> [Task]
What you need to produce from the material below is an exact transcription of the lines from the one with "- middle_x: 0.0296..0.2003" through the one with "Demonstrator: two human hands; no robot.", both included, and no other line.

> [Stored data]
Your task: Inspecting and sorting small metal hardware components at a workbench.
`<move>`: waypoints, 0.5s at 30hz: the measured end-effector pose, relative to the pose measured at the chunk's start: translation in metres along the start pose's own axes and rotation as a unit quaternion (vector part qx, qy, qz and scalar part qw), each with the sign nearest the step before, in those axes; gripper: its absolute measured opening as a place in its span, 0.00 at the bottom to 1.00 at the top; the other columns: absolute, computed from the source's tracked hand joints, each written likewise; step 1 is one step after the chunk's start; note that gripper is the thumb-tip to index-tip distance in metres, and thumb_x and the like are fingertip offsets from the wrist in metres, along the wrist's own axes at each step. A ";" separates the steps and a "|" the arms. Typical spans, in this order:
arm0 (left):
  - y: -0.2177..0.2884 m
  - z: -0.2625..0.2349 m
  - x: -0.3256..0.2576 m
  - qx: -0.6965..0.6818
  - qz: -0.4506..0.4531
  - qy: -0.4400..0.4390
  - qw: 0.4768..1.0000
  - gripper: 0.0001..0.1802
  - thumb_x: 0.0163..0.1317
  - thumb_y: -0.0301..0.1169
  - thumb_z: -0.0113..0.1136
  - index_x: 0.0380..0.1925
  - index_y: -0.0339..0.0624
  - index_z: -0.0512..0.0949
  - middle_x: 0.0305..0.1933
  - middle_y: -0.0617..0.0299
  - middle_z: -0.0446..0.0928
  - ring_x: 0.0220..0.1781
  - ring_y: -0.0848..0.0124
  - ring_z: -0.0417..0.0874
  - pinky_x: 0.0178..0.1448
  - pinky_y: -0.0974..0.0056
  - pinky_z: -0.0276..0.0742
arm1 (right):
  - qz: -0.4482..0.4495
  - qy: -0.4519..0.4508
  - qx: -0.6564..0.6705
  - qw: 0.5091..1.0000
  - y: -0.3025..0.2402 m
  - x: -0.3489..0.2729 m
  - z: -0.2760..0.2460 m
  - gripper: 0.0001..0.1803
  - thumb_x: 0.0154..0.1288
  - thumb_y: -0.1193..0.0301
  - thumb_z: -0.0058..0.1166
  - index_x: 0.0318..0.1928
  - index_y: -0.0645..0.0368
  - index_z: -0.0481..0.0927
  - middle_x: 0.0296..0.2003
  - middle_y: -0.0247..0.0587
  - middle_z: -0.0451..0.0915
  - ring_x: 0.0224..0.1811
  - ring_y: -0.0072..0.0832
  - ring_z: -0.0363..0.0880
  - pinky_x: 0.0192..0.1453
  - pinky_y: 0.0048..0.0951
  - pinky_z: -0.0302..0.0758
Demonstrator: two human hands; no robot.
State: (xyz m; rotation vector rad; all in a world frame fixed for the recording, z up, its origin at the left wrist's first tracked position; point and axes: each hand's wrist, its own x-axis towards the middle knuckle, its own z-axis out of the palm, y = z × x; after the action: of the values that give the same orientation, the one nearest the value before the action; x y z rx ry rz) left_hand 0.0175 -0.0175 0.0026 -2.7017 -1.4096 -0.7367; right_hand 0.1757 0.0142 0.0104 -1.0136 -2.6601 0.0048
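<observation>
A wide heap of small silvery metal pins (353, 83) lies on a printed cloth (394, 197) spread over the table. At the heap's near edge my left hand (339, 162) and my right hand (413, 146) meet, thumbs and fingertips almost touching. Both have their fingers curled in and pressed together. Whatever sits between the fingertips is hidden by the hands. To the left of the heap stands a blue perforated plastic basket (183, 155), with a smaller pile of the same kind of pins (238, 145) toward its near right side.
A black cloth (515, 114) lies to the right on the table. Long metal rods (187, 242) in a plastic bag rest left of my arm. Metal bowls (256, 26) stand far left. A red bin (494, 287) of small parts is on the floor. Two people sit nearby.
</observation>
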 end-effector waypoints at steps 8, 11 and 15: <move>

> [Written solution]
  - middle_x: 0.0296..0.2003
  - middle_y: -0.0247..0.0587
  - middle_z: -0.0451..0.0915
  - ring_x: 0.0224..0.1811
  - ring_y: -0.0072..0.0832
  - ring_z: -0.0363..0.0880
  - pinky_x: 0.0192..0.1453
  - pinky_y: 0.0048..0.0951
  - pinky_z: -0.0302..0.0758
Demonstrator: two human hands; no robot.

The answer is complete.